▶ WHAT IS REQUIRED
Leaving out all pictures, give again each line exactly, from the start of the listing through the line that contains "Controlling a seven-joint".

▶ MATERIAL PROVIDED
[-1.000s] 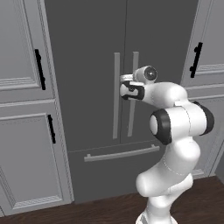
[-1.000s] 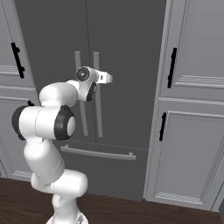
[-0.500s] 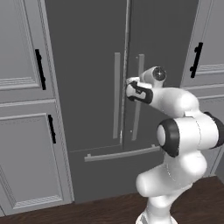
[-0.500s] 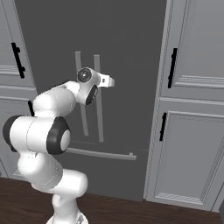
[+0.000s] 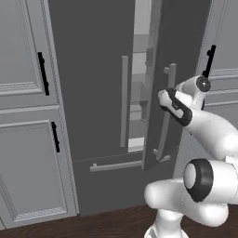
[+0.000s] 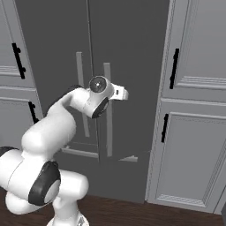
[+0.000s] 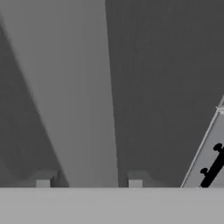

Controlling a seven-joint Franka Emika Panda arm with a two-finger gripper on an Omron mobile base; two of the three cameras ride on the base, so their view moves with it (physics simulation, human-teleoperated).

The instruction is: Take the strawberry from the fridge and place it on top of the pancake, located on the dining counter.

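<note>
The fridge (image 5: pixel 93 83) stands dark grey between panelled cabinets, its right door (image 5: pixel 186 56) swung partly out so that a narrow gap shows pale shelves (image 5: pixel 138 107) inside; whether the strawberry lies on them cannot be told from the gap. The right door's long light-grey handle (image 5: pixel 166 111) runs down just in front of the gripper (image 5: pixel 163 98), whose dark-banded hand sits right at the bar; whether the jaws are spread or pinching the bar cannot be told. The left door's handle (image 5: pixel 124 100) hangs straight and apart from it; the bottom drawer's horizontal bar (image 5: pixel 116 165) runs below.

Around the fridge, lighter grey cabinets (image 5: pixel 28 116) carry short black handles (image 5: pixel 42 73), and a dark wood floor (image 5: pixel 93 223) runs along their foot.

The left base view looks into the gap between the doors; the right base view shows the fridge (image 6: pixel 128 66) from the other side, where the open door's lower edge (image 6: pixel 128 158) juts forward over the drawer and the interior is hidden, while the wrist (image 6: pixel 99 90) covers part of the handle (image 6: pixel 107 110). The hand view sits close against the handle (image 7: pixel 74 96), a broad pale bar across the dark door face (image 7: pixel 162 87), its two mounts (image 7: pixel 135 181) at the bottom; a black cabinet handle (image 7: pixel 213 168) shows at the right edge.
</note>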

▶ PROBLEM SOLUTION
[-1.000s] 
[-1.000s] 
[-0.500s] 
[-0.500s] 
[+0.000s] 
[+0.000s] 
[+0.000s] 

Controlling a seven-joint Franka Emika Panda arm with a two-finger gripper on an Omron mobile base; two of the three cameras ride on the base, so their view moves with it (physics simulation, human-teleoperated).

There is no additional output for this exercise.